The Jimmy Adams show continued for almost another two hours today
and the style of his innings did not change. It may have been
unattractive, it may at times have been as the crowd sometimes
let him know ``boring, boring'' but it was the innings of the
most unselfish batsman. If only England had someone with his
stamina and determination. It has in Hussain, but that poor man
can hardly get the ball off the square at the moment.
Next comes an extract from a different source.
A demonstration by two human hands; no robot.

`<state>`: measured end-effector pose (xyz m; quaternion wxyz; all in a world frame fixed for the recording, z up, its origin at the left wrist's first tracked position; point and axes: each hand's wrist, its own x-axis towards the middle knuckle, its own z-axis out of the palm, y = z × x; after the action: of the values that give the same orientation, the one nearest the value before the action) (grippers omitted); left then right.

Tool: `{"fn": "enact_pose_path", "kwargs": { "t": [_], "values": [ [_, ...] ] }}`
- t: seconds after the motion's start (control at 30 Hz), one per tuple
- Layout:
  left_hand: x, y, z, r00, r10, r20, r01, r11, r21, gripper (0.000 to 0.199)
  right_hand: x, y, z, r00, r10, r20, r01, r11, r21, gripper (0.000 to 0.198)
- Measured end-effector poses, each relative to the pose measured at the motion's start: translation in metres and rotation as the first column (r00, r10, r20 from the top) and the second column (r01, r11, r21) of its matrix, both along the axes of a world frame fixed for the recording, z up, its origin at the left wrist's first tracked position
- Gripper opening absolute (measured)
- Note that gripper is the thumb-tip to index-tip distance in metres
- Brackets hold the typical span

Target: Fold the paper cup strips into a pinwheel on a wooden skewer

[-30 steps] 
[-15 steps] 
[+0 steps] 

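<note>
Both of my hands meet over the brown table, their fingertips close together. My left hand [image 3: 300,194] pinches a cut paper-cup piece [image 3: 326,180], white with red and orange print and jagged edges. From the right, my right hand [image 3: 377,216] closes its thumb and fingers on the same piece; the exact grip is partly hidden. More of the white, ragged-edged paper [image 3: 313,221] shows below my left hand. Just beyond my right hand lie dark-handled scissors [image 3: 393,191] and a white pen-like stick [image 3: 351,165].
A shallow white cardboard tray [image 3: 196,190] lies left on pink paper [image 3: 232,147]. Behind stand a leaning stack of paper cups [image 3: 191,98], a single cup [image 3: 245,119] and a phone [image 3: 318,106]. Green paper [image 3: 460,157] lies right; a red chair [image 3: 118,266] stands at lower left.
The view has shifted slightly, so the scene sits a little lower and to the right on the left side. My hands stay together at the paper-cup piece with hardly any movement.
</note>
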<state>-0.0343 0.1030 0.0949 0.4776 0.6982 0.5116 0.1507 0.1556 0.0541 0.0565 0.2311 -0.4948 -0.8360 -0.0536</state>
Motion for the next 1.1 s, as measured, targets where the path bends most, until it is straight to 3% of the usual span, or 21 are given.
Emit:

Rose helped Adams for a while with more flourishing strokes
before he was lbw to Gough two short of his fifty. He
demonstrated to those England players who were watching closely
that the pitch was far from a minefield and that bold strokes
were possible. When he was eighth out at 354 Reon King blocked
for an hour. Not a sight to fill the grounds round the world but
an effective aid to his captain who took runs when they were
offered.
Adams was still six short of his century when Walsh, the great
not out batsman, arrived to guide him through to three figures
richly deserved. England played cat-and-mouse with the fielders
but it is only a few weeks since Adams fought for his life in
Antigua and he was not about to embark on foolish singles. He
seemed to have the four he needed with a soaring hit off Croft
but the ball stuck like an iron shot at golf and when Walsh
engineered the strike for him he hit a blazing shot which
Flintoff saved at cover point and another which Flintoff caught
ankle high.
So Adams was out for the first time - in a Test at any rate - in
12 hours and eight minutes. In his first innings which won the
final Test of the Pakistan series in Antigua he batted 337
minutes and failed by two runs to reach fifty; in the second he
batted 391 minutes and missed a century by two runs. Gough had
taken five wickets for the seventh time in Tests but for the
first time against West Indies.
Only a determined and dedicated man like Adams could have played
such innings but we must not forget that at the same time he was
captaining a Test team and talking to, nagging at and urging on
his lower order colleagues. The West Indies is far from a one-man
band but the conductor is a very remarkable man indeed.